Task brief »
Your response must consist of the listing below, repeated exactly.

Exercise data »
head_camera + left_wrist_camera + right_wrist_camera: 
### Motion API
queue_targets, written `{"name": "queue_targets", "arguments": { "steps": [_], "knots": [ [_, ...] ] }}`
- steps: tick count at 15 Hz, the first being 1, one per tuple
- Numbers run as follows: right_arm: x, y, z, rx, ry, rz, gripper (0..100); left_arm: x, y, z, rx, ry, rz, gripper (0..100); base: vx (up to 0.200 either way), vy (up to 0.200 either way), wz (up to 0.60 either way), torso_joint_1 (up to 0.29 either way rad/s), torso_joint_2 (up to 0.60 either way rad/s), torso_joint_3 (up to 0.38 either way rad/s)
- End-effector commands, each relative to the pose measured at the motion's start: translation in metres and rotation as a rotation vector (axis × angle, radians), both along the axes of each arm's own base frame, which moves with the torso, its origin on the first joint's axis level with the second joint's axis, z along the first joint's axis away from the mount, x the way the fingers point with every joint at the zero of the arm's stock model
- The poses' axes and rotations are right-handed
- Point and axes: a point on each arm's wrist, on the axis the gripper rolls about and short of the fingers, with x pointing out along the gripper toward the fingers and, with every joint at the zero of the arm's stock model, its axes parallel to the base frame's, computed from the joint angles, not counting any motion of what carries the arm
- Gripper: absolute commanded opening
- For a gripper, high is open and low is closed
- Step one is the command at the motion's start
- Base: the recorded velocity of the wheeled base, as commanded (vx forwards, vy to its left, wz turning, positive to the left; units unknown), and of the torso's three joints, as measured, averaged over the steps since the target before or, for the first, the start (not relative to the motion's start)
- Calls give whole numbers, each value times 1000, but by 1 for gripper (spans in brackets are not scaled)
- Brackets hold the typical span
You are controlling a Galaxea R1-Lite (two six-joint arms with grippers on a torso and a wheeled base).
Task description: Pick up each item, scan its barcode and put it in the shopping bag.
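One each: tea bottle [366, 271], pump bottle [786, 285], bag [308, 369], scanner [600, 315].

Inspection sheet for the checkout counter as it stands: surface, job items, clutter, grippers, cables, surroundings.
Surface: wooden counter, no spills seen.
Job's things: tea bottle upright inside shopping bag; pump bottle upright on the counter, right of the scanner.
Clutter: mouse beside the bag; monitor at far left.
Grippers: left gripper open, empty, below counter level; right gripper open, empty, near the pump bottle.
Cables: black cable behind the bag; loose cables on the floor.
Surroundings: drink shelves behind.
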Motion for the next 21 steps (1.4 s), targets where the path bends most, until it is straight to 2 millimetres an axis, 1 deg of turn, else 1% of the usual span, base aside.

Solution to the problem »
head_camera + left_wrist_camera + right_wrist_camera: 
### Motion API
queue_targets, written `{"name": "queue_targets", "arguments": { "steps": [_], "knots": [ [_, ...] ] }}`
- steps: tick count at 15 Hz, the first being 1, one per tuple
- Numbers run as follows: right_arm: x, y, z, rx, ry, rz, gripper (0..100); left_arm: x, y, z, rx, ry, rz, gripper (0..100); base: vx (up to 0.200 either way), vy (up to 0.200 either way), wz (up to 0.60 either way), torso_joint_1 (up to 0.29 either way rad/s), torso_joint_2 (up to 0.60 either way rad/s), torso_joint_3 (up to 0.38 either way rad/s)
- End-effector commands, each relative to the pose measured at the motion's start: translation in metres and rotation as a rotation vector (axis × angle, radians), both along the axes of each arm's own base frame, which moves with the torso, its origin on the first joint's axis level with the second joint's axis, z along the first joint's axis away from the mount, x the way the fingers point with every joint at the zero of the arm's stock model
- The poses' axes and rotations are right-handed
- Point and axes: a point on each arm's wrist, on the axis the gripper rolls about and short of the fingers, with x pointing out along the gripper toward the fingers and, with every joint at the zero of the arm's stock model, its axes parallel to the base frame's, computed from the joint angles, not counting any motion of what carries the arm
- Gripper: absolute commanded opening
- For a gripper, high is open and low is closed
- Step one is the command at the motion's start
- Base: the recorded velocity of the wheeled base, as commanded (vx forwards, vy to its left, wz turning, positive to the left; units unknown), and of the torso's three joints, as measured, averaged over the steps since the target before or, for the first, the start (not relative to the motion's start)
- Calls give whole numbers, each value times 1000, but by 1 for gripper (spans in brackets are not scaled)
- Brackets hold the typical span
You are controlling a Galaxea R1-Lite (two six-joint arms with grippers on a torso and a wheeled base).
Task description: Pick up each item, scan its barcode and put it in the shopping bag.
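One each: tea bottle [366, 271], pump bottle [786, 285], bag [308, 369], scanner [600, 315].

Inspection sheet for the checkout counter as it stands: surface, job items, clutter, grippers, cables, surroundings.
Surface: wooden counter, no spills seen.
Job's things: tea bottle upright inside shopping bag; pump bottle upright on the counter, right of the scanner.
Clutter: mouse beside the bag; monitor at far left.
Grippers: left gripper open, empty, below counter level; right gripper open, empty, near the pump bottle.
Cables: black cable behind the bag; loose cables on the floor.
Surroundings: drink shelves behind.
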Motion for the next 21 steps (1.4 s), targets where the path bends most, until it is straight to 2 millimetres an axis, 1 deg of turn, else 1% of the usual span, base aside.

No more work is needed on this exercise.